IOI 1991 - Problem 2: Mangoes
This is a weighted interval scheduling problem. Each tree defines a job with interval [d_i, d_i + k - 1] and weight a_i. We must select a set of jobs (at most one per day) to maximize total weight. Greedy with Max-Hea...
Source-first archive entry
This page is built from the copied files in competitive_programming/ioi/1991/mangoes. Edit
competitive_programming/ioi/1991/mangoes/solution.tex to update the written solution and
competitive_programming/ioi/1991/mangoes/solution.cpp to update the implementation.
The website does not replace those files with hand-maintained HTML. It reads the copied source tree during the build and exposes the exact files below.
Problem Statement
Rendered from the "Problem Statement" section inside solution.tex because this entry has no separate statement file.
There are $n$ mango trees. Tree $i$ has $a_i$ mangoes that ripen on day $d_i$ and fall off after $k$ days. That is, tree $i$'s mangoes can be harvested on any single day in the interval $[d_i,\, d_i + k - 1]$.
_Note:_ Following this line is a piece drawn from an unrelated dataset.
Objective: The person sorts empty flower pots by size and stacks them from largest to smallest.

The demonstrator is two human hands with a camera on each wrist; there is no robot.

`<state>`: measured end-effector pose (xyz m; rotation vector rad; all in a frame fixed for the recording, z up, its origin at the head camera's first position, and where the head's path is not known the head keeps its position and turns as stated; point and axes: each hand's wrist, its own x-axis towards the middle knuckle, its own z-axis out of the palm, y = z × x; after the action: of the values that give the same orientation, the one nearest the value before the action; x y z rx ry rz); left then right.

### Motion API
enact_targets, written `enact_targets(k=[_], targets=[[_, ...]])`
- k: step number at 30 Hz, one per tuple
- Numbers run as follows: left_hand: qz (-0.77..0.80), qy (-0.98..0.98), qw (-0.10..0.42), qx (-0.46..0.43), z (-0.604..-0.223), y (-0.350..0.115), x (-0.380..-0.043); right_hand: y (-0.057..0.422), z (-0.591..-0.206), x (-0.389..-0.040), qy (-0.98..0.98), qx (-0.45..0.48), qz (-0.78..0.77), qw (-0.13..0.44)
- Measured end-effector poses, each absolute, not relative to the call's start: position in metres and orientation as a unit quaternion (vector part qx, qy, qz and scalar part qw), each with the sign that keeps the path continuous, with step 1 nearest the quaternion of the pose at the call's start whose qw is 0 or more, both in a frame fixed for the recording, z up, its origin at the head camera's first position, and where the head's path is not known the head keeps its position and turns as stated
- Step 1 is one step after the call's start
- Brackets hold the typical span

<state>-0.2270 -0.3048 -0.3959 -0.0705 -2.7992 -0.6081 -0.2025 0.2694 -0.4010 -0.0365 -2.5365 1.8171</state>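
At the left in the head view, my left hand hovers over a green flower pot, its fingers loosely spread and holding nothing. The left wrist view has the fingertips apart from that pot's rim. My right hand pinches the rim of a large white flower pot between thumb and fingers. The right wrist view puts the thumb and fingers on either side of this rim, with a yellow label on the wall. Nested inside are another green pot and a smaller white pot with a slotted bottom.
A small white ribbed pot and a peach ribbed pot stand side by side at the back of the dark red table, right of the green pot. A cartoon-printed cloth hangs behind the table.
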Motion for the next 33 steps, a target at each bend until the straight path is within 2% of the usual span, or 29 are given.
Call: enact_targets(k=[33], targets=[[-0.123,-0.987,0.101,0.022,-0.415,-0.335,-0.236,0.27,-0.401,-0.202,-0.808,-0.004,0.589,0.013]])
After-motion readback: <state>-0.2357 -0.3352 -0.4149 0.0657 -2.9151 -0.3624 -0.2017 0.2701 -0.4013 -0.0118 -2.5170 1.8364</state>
A harvester picks one tree per day, collecting all of its available mangoes. Maximize the total number of mangoes harvested.
Editorial
Rendered from the copied solution.tex file. The original TeX source remains
available below.
Solution
This is a weighted interval scheduling problem. Each tree defines a job with interval $[d_i,\, d_i + k - 1]$ and weight $a_i$. We must select a set of jobs (at most one per day) to maximize total weight.
Greedy with Max-Heap
Sweep through days from the earliest ripening day to the latest deadline:
Maintain a max-heap of available trees, keyed by mango count.
On each day, add all trees that ripen on or before this day.
Remove expired trees (deadline passed) from the top of the heap.
Pick the tree with the most mangoes and add its value to the total.
Lemma (Correctness).
The greedy strategy of always picking the highest-value available job is optimal for unit-time jobs on a timeline. This follows from the exchange argument: if an optimal solution picks a lower-value job on some day while a higher-value job is available, swapping them does not decrease the total.
Caveat. The greedy approach as stated has a subtle issue: popping expired entries only from the top of the heap may leave expired entries deeper in the heap. These stale entries are harmless because they will be discarded when they eventually reach the top. However, if the heap contains only expired entries on some day, the algorithm correctly produces no harvest for that day.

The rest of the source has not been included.